Schwäbische Zeitung (Tettnang)
China ist die Hoffnung
Automobilunternehmen und Maschinenbauer aus dem Südwesten blicken optimistisch auf die anziehende Konjunktur in der Volksrepublik
FRANKFURT - Die Stimmung in den Chefetagen chinesischer Unternehmen ist so gut wie seit fast zehn Jahren nicht mehr. Das hebt auch die Stimmung am deutschen Aktienmarkt, denn für die deutsche Industrie bleibt China einer der wichtigsten Handelspartner. Der Einkaufsmanagerindex für das Verarbeitende Gewerbe kletterte im Oktober um 0,6 Punkte auf 53,6 Punkte. Seit fast zehn Jahren hat der Index nicht mehr so weit über der kritischen Marke von 50,0 Punkten gelegen. Liegt der Wert unter 50 Punkten, schrumpft die Wirtschaft, liegt er darüber, wächst sie. Dieser von Caixin/Markit veröffentlichte Index erfasst vor allem kleinere und exportorientierte Firmen.

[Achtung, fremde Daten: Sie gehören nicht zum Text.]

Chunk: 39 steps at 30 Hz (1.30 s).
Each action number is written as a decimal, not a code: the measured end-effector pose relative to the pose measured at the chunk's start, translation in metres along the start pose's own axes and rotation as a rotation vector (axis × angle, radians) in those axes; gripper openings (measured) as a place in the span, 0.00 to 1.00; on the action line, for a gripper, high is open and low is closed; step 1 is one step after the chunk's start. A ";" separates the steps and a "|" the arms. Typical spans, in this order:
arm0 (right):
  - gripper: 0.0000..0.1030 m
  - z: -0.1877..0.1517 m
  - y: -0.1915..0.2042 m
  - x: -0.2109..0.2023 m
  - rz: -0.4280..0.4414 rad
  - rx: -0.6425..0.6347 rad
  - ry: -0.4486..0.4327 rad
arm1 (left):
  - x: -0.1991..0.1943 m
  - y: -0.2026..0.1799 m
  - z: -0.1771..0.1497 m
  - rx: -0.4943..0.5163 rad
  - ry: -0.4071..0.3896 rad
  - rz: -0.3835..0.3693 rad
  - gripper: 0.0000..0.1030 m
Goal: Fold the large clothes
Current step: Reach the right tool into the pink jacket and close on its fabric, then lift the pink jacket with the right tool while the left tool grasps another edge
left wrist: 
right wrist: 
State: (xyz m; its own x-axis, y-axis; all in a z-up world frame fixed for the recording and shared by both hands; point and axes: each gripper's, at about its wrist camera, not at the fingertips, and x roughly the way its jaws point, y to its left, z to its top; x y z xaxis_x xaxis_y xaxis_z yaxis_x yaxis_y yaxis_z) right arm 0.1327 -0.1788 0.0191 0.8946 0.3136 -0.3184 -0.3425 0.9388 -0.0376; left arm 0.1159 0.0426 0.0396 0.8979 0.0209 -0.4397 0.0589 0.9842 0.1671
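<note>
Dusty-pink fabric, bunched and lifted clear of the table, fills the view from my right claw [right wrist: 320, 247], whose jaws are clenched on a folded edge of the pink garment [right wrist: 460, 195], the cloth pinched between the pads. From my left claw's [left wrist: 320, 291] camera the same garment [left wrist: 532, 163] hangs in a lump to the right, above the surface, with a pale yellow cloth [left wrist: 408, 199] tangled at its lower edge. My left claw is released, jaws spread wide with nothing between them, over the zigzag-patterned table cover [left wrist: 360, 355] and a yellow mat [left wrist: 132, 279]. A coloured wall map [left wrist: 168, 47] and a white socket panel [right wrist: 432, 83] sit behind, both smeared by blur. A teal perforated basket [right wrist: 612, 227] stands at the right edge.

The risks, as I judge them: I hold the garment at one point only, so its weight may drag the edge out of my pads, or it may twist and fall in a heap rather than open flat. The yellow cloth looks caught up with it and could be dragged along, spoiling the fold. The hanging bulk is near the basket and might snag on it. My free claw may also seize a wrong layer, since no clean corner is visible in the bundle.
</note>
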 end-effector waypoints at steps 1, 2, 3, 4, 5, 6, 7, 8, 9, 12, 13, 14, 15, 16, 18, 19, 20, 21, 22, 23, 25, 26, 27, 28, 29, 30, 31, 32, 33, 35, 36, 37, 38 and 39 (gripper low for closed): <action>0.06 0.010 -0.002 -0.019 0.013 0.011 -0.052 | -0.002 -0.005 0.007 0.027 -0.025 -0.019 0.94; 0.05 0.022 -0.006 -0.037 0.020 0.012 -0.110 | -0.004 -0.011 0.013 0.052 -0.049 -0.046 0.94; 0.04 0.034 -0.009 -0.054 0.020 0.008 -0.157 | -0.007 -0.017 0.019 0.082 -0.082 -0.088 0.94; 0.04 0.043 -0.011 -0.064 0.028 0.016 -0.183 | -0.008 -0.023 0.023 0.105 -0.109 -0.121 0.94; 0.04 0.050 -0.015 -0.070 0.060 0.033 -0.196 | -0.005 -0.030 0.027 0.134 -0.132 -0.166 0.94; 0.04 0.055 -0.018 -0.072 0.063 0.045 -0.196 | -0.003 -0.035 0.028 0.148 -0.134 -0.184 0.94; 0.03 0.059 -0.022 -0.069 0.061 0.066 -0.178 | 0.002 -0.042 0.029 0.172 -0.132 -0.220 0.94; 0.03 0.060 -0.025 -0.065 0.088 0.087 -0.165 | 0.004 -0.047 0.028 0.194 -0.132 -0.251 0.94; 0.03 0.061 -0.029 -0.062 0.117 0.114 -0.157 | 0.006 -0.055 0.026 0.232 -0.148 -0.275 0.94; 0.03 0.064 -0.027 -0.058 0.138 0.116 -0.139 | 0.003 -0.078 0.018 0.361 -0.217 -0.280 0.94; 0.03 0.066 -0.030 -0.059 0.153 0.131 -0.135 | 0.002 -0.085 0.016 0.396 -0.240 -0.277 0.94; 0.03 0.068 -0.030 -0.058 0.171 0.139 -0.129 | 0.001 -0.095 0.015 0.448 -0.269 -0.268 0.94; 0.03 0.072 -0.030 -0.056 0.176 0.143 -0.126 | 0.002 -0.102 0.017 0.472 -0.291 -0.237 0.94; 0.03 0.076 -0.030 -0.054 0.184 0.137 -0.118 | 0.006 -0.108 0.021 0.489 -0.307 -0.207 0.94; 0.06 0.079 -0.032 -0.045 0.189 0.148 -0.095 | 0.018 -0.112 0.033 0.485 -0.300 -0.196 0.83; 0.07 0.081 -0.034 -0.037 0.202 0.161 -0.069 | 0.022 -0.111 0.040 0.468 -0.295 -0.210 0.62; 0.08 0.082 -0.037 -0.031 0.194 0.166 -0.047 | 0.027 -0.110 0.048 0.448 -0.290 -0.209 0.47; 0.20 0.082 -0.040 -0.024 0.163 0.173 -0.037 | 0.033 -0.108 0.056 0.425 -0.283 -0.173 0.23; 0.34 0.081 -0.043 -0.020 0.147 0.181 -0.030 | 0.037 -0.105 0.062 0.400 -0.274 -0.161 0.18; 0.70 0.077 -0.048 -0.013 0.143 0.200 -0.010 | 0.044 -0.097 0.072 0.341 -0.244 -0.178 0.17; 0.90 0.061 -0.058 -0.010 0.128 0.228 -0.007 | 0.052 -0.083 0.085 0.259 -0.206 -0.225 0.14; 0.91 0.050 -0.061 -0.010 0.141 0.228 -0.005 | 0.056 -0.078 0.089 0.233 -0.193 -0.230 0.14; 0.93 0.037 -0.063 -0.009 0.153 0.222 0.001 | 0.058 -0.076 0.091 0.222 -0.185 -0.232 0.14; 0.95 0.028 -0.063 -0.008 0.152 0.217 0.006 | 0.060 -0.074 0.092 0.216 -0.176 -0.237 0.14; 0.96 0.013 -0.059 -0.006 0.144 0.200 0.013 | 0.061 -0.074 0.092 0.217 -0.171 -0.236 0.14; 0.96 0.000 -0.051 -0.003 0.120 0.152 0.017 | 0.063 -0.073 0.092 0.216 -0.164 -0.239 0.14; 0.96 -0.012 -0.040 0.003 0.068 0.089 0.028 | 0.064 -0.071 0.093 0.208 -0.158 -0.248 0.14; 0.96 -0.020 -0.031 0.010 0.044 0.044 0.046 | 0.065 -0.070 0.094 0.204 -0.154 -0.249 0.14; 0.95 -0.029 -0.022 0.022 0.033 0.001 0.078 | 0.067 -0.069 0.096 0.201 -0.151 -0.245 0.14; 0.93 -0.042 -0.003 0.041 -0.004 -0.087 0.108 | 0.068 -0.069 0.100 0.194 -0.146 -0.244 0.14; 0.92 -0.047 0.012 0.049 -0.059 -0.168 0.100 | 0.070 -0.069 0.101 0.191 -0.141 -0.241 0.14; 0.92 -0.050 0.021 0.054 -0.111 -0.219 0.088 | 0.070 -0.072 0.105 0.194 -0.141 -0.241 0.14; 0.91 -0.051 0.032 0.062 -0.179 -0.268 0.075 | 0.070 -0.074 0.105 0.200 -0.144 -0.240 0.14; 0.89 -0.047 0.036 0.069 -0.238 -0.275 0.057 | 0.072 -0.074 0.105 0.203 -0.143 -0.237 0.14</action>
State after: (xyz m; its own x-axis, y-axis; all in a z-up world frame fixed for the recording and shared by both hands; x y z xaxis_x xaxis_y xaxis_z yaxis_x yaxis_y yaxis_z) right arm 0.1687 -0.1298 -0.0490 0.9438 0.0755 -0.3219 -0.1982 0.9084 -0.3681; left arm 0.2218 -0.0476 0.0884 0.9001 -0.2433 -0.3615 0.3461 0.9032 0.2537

China hat nach offiziellen Auskünften das Coronavirus weitgehend im Griff. Die Wirtschaft hat sich erholt, allein im dritten Quartal stieg das Bruttoinlandsprodukt um 4,9 Prozent nach 3,2 Prozent im zweiten Quartal. Die gute Stimmung in der chinesischen Wirtschaft sei ein „hoffnungsvolles Zeichen“, kommentiert Martin Lück, „China ist als erstes Land in die Krise gerutscht, es kommt als erstes wieder aus der Krise heraus“, meint der Chefanlagestratege für Blackrock Deutschland. Davon profitieren vor allem die exportorientierten Branchen in Deutschland, also die Autoindustrie, der Maschinen- und Anlagenbau als auch Elektrotechnik und Chemie. So hat die gute Entwicklung in China Daimler das dritte Quartal gerettet. 700 000 Mercedes hat der Stuttgarter Autobauer allein im vergangenen Jahr auf dem weltgrößten Automarkt abgesetzt, das war mehr als doppelt so viel wie im zweitgrößten Markt, den USA. So erwartet Daimler-Chef Ola Källenius in den nächsten zehn Jahren das größte Wachstum in China. Volkswagen ist noch stärker von Wohl und Wehe der Volkswirtschaft dort abhängig, denn zwei Fünftel seiner Autos verkaufen die Wolfsburger im Reich der Mitte.
Wie für die Autoindustrie ist China auch für den deutschen Maschinenund Anlagenbau zweitwichtigster Exportmarkt nach den USA. „In den ersten acht Monaten sind die Exporte nach China um 9,2 Prozent gesunken und damit geringer als in die EU-Staaten“, sagt Ulrich Ackermann, Abteilungsleiter Außenwirtschaft beim Branchenverband VDMA. 850 Unternehmen seien über Tochtergesellschaften in China engagiert, davon produzieren etwa 350 vor Ort. Von den 850 Firmen seien zwei Fünftel inzwischen überzeugt, dass sie im laufenden Jahr ihre Wachstumsziele erreichen könnten, für das kommende Jahr erwarten 35 Prozent ein besseres Geschäft als 2020 und 2019. Auch der zweite Lockdown in Deutschland dürfte daran wenig ändern, glaubt der VDMA-Experte. Denn zum einen sei jetzt die Industrie nicht betroffen. Zum anderen aber erinnert er sich: „Die größten Schwierigkeiten hatten wir im ersten Lockdown im Frühjahr nicht mit China“, sagt Ackermann, „sondern mit Italien.“Allerdings laufe aktuell auch der Austausch mit China wegen der chinesischen Einreiserestriktionen nicht ohne Probleme. Deutlich machen die Experten aber auch: Auch Chinas Wirtschaft dürfte in den nächsten Monaten an Schwung verlieren, denn auch sie ist angewiesen darauf, dass die Wirtschaft im Rest der Welt wieder anzieht.